Exercise goal:
Set down the final stretch of the data, from the line that holds "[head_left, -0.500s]" through the last line, both included, with pictures left out.

Data below:
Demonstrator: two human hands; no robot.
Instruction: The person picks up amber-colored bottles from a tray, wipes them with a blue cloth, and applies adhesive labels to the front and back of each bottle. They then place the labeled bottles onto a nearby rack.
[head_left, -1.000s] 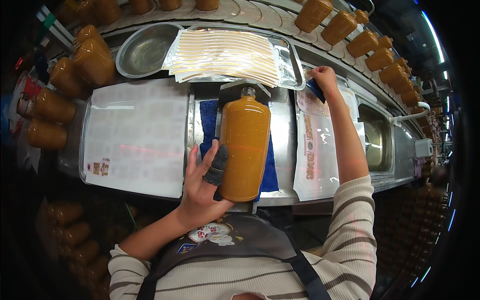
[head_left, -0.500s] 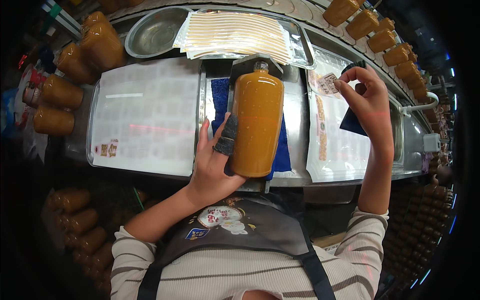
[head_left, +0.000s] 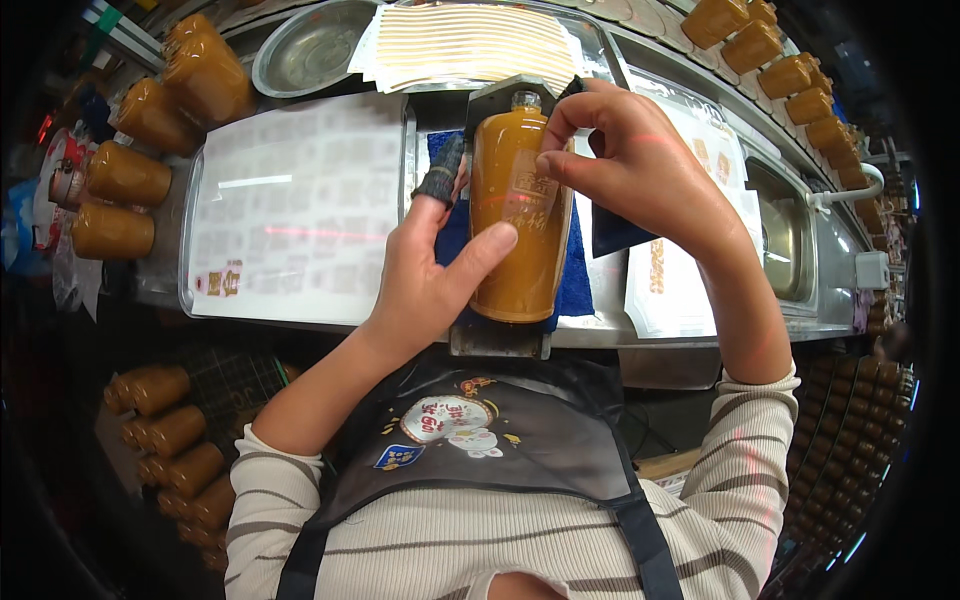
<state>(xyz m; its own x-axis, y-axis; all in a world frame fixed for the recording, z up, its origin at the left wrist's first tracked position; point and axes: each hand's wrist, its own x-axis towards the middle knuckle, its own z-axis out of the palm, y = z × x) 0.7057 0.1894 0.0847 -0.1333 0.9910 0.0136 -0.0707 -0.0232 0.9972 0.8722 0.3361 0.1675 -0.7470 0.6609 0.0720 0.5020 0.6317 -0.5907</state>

Exercise result:
[head_left, -0.500s] 
[head_left, +0.000s] 
<state>(xyz m; its own x-axis, y-axis; all in a world frame fixed for the recording, z up, its origin at the left wrist's first tracked position; point and axes: each hand's wrist, its own x-axis towards the middle knuckle, its own z-axis out of the palm, y = z × x) 0.7057 0.1894 0.0847 -0.1333 0.9910 0.0136 -0.0707 -0.0232 0.9972 0.8722 0.3361 0.1675 -0.7470 0.6609 0.0720 0.5020 0.6317 -0.5907</state>

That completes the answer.